-- Your task --
Look below for the line that contains "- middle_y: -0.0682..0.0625", then copy it and each following line exactly, through and including the line that contains "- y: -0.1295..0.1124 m".
Data START
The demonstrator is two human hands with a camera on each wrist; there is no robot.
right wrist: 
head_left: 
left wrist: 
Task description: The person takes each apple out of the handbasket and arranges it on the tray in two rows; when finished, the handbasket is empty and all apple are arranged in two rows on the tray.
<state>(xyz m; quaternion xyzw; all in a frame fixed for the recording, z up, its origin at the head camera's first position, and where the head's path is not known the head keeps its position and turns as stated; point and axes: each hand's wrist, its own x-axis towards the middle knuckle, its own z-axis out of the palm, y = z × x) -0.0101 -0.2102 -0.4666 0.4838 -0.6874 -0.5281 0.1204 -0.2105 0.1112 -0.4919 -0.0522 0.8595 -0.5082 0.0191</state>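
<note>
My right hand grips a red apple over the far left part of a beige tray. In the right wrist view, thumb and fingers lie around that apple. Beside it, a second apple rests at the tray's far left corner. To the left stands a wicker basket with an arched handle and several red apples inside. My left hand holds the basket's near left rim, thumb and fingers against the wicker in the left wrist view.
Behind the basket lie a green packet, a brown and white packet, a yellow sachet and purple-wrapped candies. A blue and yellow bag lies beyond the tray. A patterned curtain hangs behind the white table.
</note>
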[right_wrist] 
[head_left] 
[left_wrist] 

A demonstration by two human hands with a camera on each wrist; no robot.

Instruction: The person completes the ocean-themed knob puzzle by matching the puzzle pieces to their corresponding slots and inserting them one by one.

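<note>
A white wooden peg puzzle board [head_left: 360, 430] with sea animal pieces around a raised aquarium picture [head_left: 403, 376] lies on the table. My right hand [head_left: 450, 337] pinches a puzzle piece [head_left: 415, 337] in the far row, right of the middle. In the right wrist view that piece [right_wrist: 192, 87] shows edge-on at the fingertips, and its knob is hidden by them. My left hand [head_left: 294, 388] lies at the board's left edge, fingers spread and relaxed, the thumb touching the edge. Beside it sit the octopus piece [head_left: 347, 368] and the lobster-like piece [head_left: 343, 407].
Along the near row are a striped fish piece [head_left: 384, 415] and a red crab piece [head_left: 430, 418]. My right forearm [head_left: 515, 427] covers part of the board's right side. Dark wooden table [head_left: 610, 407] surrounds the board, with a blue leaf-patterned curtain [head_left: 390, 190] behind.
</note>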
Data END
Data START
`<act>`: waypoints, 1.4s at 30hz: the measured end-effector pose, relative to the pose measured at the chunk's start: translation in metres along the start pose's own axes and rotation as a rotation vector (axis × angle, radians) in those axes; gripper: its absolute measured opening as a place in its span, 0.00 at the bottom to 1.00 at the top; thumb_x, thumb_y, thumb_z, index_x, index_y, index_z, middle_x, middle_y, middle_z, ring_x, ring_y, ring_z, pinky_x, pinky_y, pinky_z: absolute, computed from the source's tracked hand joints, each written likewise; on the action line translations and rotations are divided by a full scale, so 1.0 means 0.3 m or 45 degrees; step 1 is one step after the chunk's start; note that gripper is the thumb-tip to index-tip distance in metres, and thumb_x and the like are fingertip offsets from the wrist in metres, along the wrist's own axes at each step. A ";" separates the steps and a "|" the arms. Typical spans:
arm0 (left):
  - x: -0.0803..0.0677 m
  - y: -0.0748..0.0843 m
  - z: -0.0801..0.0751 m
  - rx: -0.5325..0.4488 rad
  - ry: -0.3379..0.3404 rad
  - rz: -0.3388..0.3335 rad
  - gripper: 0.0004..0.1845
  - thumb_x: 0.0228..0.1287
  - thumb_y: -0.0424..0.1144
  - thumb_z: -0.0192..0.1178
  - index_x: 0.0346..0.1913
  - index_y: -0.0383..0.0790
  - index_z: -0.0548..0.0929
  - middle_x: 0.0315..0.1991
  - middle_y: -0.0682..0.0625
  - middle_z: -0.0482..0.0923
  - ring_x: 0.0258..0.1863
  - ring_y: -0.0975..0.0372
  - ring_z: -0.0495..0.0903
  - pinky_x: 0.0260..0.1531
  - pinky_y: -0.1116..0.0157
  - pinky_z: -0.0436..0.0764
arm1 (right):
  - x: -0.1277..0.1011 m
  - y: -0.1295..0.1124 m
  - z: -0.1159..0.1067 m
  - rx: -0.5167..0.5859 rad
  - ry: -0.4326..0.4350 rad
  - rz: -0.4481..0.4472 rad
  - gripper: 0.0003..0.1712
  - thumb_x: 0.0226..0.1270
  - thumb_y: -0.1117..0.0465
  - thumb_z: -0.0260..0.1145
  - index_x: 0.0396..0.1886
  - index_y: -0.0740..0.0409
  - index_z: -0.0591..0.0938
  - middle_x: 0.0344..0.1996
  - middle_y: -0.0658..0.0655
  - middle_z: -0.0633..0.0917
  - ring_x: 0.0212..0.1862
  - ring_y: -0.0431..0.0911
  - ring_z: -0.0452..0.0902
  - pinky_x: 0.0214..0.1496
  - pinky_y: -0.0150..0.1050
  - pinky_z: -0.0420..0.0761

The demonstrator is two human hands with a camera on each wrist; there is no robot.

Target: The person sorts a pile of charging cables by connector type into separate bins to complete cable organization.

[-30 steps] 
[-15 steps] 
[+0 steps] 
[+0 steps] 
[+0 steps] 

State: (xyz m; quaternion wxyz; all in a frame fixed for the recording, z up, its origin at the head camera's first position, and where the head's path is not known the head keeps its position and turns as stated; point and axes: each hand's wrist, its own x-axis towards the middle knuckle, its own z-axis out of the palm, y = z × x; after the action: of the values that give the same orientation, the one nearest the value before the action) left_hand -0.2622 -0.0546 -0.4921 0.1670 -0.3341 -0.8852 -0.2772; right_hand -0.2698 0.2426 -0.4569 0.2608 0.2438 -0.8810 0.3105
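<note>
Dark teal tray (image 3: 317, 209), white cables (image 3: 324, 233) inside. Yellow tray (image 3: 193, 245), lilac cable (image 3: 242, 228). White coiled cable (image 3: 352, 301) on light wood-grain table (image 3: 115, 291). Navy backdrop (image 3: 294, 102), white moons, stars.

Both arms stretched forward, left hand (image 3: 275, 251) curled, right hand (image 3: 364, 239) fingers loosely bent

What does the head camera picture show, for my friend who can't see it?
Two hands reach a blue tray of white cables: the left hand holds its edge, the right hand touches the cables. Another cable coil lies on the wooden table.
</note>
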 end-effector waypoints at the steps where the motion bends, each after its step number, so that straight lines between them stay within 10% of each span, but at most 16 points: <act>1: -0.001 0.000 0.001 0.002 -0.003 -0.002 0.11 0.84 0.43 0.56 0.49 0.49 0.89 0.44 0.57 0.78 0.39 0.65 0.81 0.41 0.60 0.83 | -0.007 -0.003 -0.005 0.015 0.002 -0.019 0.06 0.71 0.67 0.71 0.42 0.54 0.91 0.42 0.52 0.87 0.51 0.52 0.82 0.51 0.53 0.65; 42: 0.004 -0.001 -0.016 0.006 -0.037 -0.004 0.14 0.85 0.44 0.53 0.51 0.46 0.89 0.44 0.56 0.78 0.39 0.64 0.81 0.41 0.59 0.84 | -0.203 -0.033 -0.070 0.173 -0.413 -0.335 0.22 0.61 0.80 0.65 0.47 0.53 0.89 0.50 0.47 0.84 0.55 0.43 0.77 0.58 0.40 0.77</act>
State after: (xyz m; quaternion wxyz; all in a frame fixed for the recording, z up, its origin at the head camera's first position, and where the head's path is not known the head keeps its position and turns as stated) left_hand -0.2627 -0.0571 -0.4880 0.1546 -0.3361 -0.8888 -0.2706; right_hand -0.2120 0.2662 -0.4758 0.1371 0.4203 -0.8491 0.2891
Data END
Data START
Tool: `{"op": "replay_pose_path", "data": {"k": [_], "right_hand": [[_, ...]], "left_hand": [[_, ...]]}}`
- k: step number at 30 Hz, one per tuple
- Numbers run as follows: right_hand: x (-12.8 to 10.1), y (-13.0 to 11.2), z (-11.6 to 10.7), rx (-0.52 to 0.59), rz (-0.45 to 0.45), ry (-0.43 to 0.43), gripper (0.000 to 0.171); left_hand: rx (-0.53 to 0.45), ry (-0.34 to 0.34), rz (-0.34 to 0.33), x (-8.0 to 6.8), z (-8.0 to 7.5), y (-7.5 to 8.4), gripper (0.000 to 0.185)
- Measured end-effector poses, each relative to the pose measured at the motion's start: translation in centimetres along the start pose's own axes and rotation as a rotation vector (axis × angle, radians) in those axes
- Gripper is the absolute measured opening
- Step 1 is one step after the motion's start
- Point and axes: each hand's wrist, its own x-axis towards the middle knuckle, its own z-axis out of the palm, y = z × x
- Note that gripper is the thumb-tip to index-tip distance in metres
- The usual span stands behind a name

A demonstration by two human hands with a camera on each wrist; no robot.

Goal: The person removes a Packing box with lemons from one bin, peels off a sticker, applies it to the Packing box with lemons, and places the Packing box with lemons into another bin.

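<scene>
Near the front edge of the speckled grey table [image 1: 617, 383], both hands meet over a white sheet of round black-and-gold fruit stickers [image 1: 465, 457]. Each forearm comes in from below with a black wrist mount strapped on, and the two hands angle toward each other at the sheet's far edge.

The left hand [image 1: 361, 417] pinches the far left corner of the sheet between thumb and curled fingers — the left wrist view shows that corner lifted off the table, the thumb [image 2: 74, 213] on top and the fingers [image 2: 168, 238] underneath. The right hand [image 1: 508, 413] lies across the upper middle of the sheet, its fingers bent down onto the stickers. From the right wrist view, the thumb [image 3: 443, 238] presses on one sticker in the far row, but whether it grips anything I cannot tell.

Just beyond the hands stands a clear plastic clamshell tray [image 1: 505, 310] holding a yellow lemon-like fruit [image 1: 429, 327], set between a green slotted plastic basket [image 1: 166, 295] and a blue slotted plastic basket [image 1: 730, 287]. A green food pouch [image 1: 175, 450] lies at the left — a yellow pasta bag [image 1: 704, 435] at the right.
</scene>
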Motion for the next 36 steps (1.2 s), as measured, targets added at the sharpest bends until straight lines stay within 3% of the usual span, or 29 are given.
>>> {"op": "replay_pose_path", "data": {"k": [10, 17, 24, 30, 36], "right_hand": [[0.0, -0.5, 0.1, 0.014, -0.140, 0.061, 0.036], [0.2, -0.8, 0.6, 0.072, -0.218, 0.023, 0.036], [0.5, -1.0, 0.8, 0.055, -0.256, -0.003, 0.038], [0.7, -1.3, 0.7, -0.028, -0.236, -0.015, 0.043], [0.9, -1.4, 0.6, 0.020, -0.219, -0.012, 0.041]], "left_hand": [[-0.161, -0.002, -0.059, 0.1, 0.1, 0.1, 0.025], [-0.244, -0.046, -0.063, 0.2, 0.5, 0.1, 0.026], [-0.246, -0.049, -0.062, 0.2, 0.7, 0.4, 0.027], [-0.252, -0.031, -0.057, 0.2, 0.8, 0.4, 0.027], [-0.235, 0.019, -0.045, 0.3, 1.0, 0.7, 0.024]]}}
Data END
-- Written solution --
  - middle_y: -0.0682..0.0625
  - middle_z: -0.0482..0.0923
  - ring_x: 0.0258..0.1863
  - ring_y: -0.0975..0.0372
  - ring_z: -0.0495..0.0903
  - pinky_x: 0.0260..0.1531
  - pinky_y: -0.1116..0.0157
  - pinky_z: -0.0436..0.0764
arm1 (right):
  - x: -0.1277..0.1011 m
  - y: -0.1295..0.1124 m

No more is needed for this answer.